- Born: 18 June 1955 (age 71) Detroit, Michigan, United States
- Education: Howard University, Emory University, Georgia State University.
- Writing career
- Genre: Non-fiction
- Notable works: Lest We Forget: The Passage from Africa to Slavery and Emancipation
- Notable awards: Alex Award (1998)
- Website: velmamaiathomas.com

= Velma Maia Thomas =

American author

Reverend Velma Maia Thomas (born June 18, 1955) is an author and academic from the United States of America.

== Background ==
Thomas was born June 18, 1955, in Detroit, Michigan. She received her bachelor's degree (journalism) from Howard University and master's degree (political science) from Emory University. She also holds a graduate certificate in Heritage Preservation from Georgia State University.

Thomas is an ordained minister at the Church of the Black Madonna in Atlanta.

== Career ==
Thomas's work focuses on African American history, specifically slavery and emancipation in context of the United States of America.

From 1987 to 2000 Thomas worked at the Shrine of the Black Madonna Bookstore and Cultural Center in Atlanta. Here she created the Black Holocaust Exhibit, a collection on slavery in America.

=== Works ===
From her work on the Black Holocaust Exhibit, Thomas published four interactive books on slavery and emancipation in the United States entitled:
- Lest We Forget: The Passage from Africa to Slavery and Emancipation (1997, Random House)
- Freedom's Children: The Passage from Emancipation to the Great Migration (2000, Random House)
- No Man Can Hinder Me: The Journey from Slavery to Emancipation Through Song (2001, Random House)
- We Shall Not Be Moved (2002, Random House)
Thomas also co-authored Emancipation Proclamation: Forever Free with Kevin McGruder (2013) and was a contributor to Leroy Barber's book Red, Brown, Yellow, Black, White? Who's More Precious In God's Sight? (2013).

Thomas was selected as one of a hundred distinguished Americans to contribute to the book Lift Every Voice and Sing: A Celebration of the Negro National Anthem (2000) She also contributed a chapter to Albert Cleage Jr. and the Black Madonna and Child (2016) and provided the introduction to Finding A Place Called Home: A Guide to African-American Genealogy and Historical Identity (1999).

Thomas has contributed to various academic journals, notably the publication of The Odd Fellow City: The Promise of a Leading Black Town in the Journal of the Georgia Association of Historians.

In 2012, Thomas was an expert and commentator for the PBS documentary, Underground Railroad: The William Still Story.

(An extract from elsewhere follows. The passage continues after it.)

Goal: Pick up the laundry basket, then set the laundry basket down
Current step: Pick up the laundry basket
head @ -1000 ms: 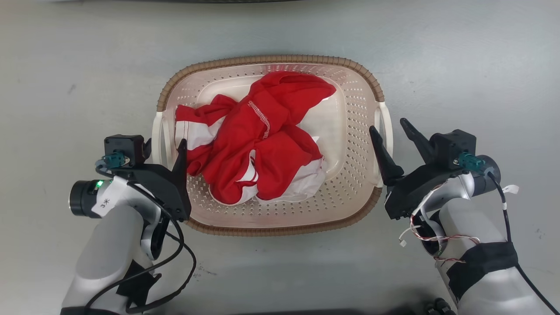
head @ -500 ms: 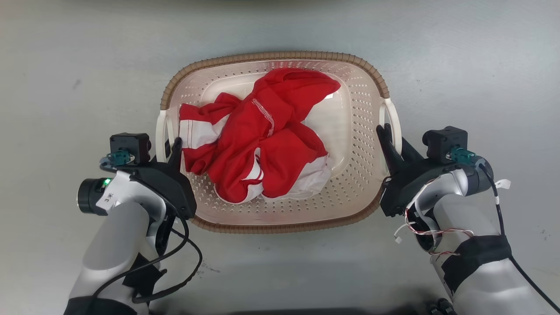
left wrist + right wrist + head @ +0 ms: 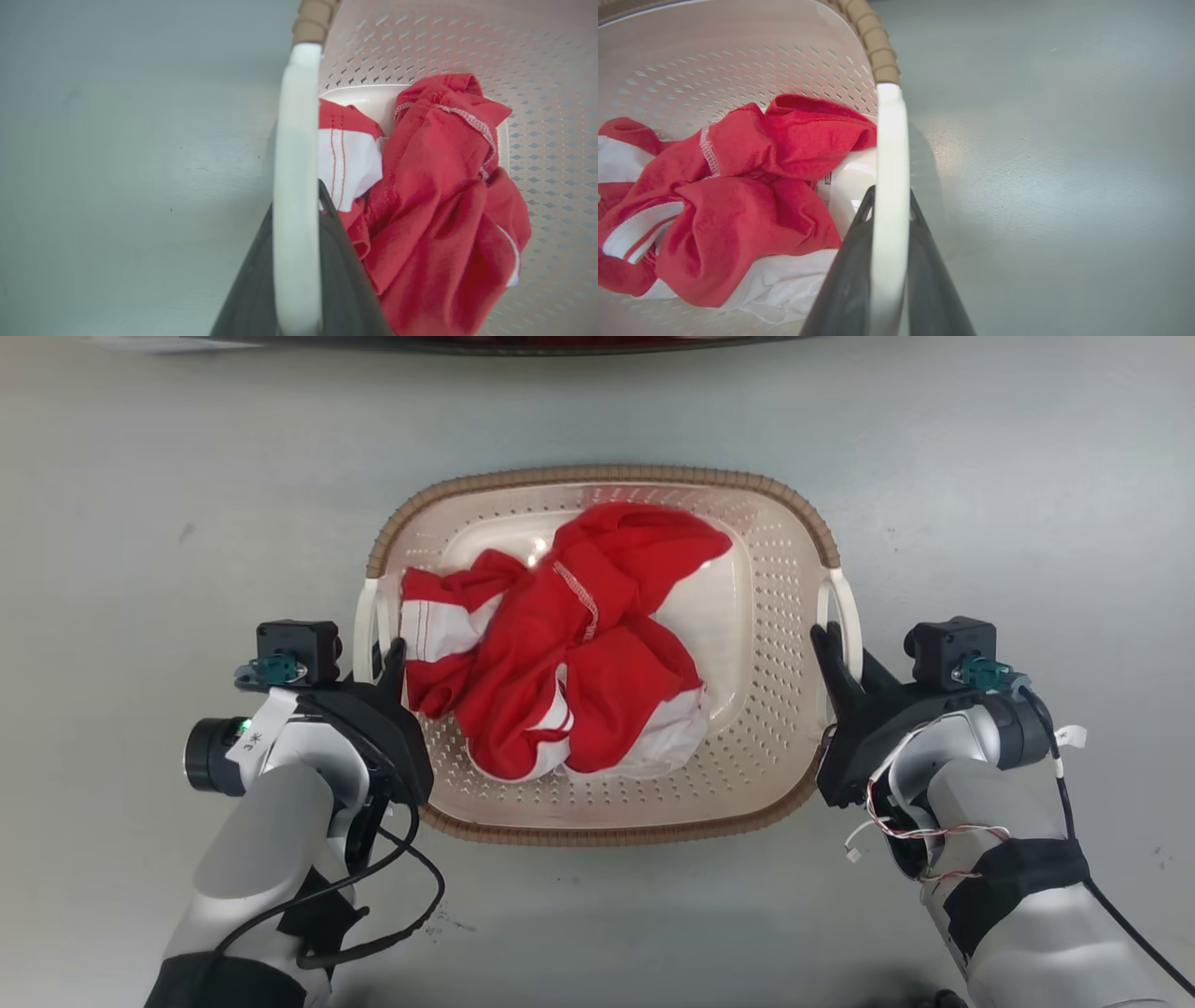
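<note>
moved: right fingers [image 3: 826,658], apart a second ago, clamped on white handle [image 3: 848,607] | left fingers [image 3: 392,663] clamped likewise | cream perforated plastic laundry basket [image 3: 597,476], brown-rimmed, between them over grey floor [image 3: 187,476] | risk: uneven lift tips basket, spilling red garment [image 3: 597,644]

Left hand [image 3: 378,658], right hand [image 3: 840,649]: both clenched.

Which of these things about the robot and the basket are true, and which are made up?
1. The left gripper is shut on the laundry basket's white left handle. True.
2. The basket holds blue towels. False: it holds red and white clothes.
3. One gripper hangs open, far from the basket. False: the right gripper is shut too, on the right handle.
4. The basket's rim is brown. True.
</note>
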Controlling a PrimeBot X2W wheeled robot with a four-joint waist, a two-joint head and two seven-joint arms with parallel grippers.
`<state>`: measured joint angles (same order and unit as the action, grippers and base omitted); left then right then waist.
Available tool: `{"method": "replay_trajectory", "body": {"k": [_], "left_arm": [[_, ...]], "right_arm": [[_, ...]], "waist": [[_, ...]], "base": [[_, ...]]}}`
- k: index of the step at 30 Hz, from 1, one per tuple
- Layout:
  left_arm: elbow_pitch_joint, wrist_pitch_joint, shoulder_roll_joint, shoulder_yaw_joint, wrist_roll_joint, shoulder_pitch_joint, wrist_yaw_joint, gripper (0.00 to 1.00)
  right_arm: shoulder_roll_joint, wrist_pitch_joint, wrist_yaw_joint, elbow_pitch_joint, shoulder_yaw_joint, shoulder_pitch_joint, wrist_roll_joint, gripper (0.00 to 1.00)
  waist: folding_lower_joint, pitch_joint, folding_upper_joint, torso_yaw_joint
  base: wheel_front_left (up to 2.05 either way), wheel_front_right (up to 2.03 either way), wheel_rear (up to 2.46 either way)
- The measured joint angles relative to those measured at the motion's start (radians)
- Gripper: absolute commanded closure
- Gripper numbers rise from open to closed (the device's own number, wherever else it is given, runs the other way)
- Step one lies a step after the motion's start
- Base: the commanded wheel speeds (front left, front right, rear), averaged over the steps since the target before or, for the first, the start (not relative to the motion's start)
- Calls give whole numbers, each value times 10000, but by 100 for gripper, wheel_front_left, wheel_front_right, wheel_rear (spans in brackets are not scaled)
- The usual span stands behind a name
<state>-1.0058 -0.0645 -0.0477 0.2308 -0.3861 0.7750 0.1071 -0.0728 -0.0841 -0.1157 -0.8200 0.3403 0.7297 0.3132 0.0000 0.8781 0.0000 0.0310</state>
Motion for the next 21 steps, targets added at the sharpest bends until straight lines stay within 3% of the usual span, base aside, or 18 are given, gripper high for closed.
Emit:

Thomas has served as a distinguished scholar at the Penn Center in South Carolina and once served on the faculty of the University of South Carolina Beaufort.

=== Awards ===
Thomas's first book, Lest We Forget, received an Alex Award in 1998 from the American Library Association. Freedom's Children was a finalist for the 2000 Georgia Writer of the Year Award for Young Adult Books. We Shall Not Be Moved received the 2003 Outstanding Contribution to Publishing Citation Award from the Black Caucus of the American Library Association.

In 2004 she won the Award for Excellence in Research Using the Holdings of An Archives from the Georgia Historical Records Advisory Board.